Okan Aslan: Aydın Büyükşehir Belediyesi’ne bağlı İmar AŞ’de çalışıyordum. 2018’in temmuz ayında Aydın Büyükşehir Belediyesi’nde otobüs şoförleri olarak sendikasız çalıştırılıyorduk. Daha iyi şartlarda çalışabilmek adına iş kolumuzdan dolayı (10 no’lu iş kolu: Ticaret, büro, eğitim ve güzel sanatlar) Sosyal-İş Sendikası’nda örgütlendik. Bir hafta sonra, sendikaya üye olan ben ve buna öncülük eden sekiz işçi arkadaşım Aydın Büyükşehir Belediyesi Başkanı Özlem Çerçioğlu tarafından işten çıkarıldık. Çeşitli sudan sebepler göstererek, hakkımızda karalama kampanyası başlatarak işten çıkardı bizi. O nedenle buradayız.
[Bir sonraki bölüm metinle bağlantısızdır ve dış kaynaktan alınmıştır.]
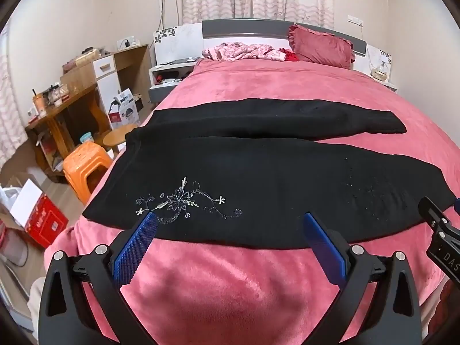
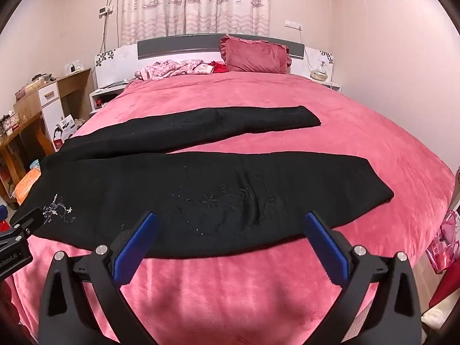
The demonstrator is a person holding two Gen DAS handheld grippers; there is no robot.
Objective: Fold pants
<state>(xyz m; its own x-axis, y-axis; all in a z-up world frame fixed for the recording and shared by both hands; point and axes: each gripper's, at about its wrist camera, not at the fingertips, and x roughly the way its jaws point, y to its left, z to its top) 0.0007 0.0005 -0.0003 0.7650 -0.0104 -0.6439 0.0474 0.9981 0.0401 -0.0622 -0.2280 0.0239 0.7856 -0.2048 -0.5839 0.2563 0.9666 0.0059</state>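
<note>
Hovering wide-jawed (both), left hand-held gripper and right hand-held gripper face pants.

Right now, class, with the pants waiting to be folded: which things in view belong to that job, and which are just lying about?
Belong to the job:
black pants, spread flat
pink bed cover under them
left gripper, open
right gripper, open

Just lying about:
red pillow
pink floral clothes by the headboard
orange stool
wooden desk
</note>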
Yunus Cengiz: Otobüs şoförü olarak çalışmaktayken sendikaya üye olduğu için işten çıkarılan işçilerden biriyim. Bu direniş işçinin en temel hakkı olan, anayasal hakkı olan sendikalaşma sürecinin neticesinde başladı. Sadece sendika faaliyeti başlattığımız için işimizden edildik. Burada da hakkımız, işimiz, ekmeğimiz için direnişteyim.

“Sendikal örgütlenmenin yanındayız” diyorlar, ama sözde kalıyor. AKP iktidarıyla aralarında fark kalmıyor. Aydın kent meydanında bir ayıp var, bir emek gaspı var. Sendikalı olduğumuz için haksız hukuksuz işten çıkarma var. Yargı kararı var, yargı kararına uymama var. Hangi birini sayalım. Sermaye hizmetkârlığı yapıyorlar.
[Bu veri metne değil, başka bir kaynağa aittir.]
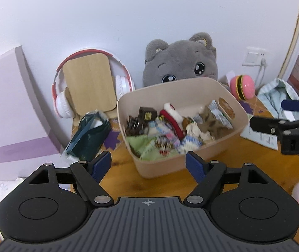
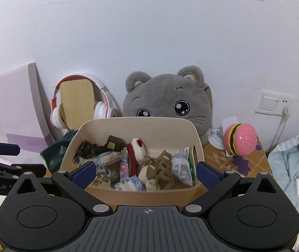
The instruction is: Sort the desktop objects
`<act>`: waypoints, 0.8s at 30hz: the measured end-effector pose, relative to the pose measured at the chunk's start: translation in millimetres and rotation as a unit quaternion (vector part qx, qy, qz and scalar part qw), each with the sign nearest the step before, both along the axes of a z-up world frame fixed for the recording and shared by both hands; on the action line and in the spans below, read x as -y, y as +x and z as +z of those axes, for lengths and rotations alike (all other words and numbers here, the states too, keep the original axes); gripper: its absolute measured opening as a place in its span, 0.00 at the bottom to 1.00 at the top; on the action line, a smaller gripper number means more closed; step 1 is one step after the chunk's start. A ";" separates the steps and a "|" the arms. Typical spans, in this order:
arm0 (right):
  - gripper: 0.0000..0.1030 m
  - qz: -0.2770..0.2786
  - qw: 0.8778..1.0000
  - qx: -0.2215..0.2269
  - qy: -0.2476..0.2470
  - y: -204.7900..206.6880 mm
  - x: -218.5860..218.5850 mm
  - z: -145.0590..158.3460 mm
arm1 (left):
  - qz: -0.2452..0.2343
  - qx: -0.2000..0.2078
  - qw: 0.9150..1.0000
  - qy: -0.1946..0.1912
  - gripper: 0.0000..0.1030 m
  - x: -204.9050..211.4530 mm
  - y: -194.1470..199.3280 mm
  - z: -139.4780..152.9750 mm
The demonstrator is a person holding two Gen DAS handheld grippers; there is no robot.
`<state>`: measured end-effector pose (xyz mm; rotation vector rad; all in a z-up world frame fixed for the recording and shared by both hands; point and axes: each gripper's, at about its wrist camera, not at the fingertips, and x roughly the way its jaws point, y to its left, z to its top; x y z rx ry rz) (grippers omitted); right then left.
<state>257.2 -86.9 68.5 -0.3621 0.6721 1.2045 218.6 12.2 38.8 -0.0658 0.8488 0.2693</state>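
A beige plastic bin stands on the wooden table, filled with several small items: packets, a red and white plush piece, a dark clip and cloth bits. My left gripper is open and empty, above the table just in front of the bin. My right gripper is open wide with nothing held; the bin's near wall shows between its fingers. Each gripper appears at the edge of the other's view, the right one and the left one.
A grey plush cat sits behind the bin against the wall. Red and white headphones hang on a wooden stand. A dark green packet lies left of the bin, a pink burger toy and pale blue cloth to its right.
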 end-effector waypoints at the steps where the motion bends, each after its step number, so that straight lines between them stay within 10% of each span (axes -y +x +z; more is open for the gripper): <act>1: 1.00 0.002 1.000 0.001 0.002 -4.2 6.6 3.4 | -0.002 0.001 1.000 0.003 0.77 2.1 -8.1 3.0; 24: 1.00 0.036 0.999 0.026 0.031 -85.5 135.0 66.8 | -0.041 0.039 0.998 0.013 0.77 59.3 -157.3 70.0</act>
İşinizden edilmenize karşı bir dava süreci var mı?

Aslan: Haksız yere işten çıkarılmamızla ilgili 2018’de işe iade davası açtık. Sekiz arkadaşımla birlikte bu davayı kazanmamıza rağmen ve belediye başkanı “Hukuka saygı duyacağım, işe iade davalarını kazandıkları zaman işe iadelerini gerçekleştireceğim” demesine rağmen, maalesef işe iademizin yargı kararına itiraz edildi. Şu an İzmir Bölge Mahkemesi’ndeki (İstinaf) gerekçeli kararı bekliyoruz. İstinaf’taki süreç biraz uzun sürüyormuş, ama mahkeme kararı uygulanıncaya kadar, sendikalı olduğumuz için atıldığımız işimize iade edilinceye kadar direnişe devam edeceğiz.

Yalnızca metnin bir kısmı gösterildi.